TTC says Bombardier expected to deliver all new streetcars before end of year
Don't blame the TTC for all of those horrendously-infuriating short turns along Queen Street — at least not entirely.
A new report set to go before the transit commission's board today indicates that our flaky old friend Bombardier and its failure to deliver literally anything on time is responsible, in part, for a sharp spike in short turns over the past year.
There were a whopping 2,121 streetcar short turns in March, according to this month's TTC Chief Executive Officer's Report, up from just 931 during the same time period last year and 1,171 the previous month.
Unsurprisingly, 40 per cent of all short turns took place along the 501 Queen streetcar route.
That's a lot of passengers being kicked off the streetcar mid-route without warning in the cold for no apparent reason (though there are, in fact, valid operational reasons for the practice).

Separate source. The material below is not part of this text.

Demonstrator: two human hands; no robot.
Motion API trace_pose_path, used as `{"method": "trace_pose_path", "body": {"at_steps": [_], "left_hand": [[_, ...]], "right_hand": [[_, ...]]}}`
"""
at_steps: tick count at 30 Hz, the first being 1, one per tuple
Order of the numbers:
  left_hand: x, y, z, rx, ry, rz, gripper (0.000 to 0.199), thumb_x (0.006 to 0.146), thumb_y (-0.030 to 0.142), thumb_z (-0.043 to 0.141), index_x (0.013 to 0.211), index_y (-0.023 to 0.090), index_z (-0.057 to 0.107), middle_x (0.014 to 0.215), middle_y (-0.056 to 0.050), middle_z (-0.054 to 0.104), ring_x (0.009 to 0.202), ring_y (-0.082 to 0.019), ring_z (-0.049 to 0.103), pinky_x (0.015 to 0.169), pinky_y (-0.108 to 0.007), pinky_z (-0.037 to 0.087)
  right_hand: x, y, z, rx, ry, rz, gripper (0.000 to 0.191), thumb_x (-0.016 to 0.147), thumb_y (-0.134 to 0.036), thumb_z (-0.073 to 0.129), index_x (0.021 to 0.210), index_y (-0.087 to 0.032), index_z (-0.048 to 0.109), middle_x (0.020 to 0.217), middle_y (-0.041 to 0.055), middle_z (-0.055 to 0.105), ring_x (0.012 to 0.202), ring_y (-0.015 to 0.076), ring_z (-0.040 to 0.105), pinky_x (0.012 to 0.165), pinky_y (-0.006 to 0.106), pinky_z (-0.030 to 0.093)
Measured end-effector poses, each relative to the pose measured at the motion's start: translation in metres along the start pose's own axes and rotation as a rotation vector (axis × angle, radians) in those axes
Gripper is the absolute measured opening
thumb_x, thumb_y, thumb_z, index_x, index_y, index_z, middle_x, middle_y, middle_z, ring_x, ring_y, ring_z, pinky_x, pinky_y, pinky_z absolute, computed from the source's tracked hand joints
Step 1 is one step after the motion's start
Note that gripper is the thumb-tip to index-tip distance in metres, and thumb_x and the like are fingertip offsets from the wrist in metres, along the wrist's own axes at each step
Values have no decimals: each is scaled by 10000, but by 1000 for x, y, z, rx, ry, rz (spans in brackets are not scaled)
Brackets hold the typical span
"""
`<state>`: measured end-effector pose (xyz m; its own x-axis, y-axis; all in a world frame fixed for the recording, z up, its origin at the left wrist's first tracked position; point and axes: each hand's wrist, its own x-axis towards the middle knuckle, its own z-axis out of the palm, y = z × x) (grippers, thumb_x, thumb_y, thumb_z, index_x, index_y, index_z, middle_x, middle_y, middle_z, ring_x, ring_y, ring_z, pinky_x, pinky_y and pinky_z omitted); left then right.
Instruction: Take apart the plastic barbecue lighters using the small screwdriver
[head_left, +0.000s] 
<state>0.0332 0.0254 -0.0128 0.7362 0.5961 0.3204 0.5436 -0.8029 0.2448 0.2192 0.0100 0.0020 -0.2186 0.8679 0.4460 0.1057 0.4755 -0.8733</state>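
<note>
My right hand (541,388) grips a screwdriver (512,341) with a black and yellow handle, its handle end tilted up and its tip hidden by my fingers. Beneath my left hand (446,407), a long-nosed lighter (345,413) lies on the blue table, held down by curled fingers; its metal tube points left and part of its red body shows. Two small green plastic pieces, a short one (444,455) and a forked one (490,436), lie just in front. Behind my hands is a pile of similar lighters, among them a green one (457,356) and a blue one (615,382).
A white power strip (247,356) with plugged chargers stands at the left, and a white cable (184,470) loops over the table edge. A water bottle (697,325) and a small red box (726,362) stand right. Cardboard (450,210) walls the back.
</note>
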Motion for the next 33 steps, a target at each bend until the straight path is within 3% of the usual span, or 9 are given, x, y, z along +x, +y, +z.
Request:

"The Queen route is largely serviced by CLRVs," reads the report, referring to the nearly 40-year-old classic streetcars the city is currently phasing out. "These legacy vehicles experienced a high number of mechanical delays and disablements in March."
Simply put, the old streetcars can't keep up anymore, and they shouldn't have to — Bombardier was meant to have delivered all 204 of the new flexity streetcars Toronto for $1 billion by now (before now, actually, depending on which revised timeline you're looking at).
The TTC says it's confident that the Montreal-based transportation and aerospace firm will get Toronto its last 58 new streetcars by the end of 2019, but until that happens, grit your teeth.
"The Queen route is in a transition period with LFLRVs making up a small portion of the vehicles on the route, mixing with the CLRVs that have historically operated on the route," reads the CEO's report. "The different speed and operating characteristics of the two vehicle types inherently leads to more bunching and gapping on the route."
Bunching and gapping lead to short turns, and short turns lead to blinding rage.
The TTC expects to transition the main portion of the 501 Queen route to 100 per cent low-rise, flexity vehicles by this summer.
Aging old cars will continue to gum things up around the rest of the city, however, particularly along the 505 Dundas route, which is now second only to Queen in the number of short turns it racks up per month.
At least a good chunk of that mess can be blamed on construction — and if there's anything people in Toronto hate more than Bombardier, it's construction.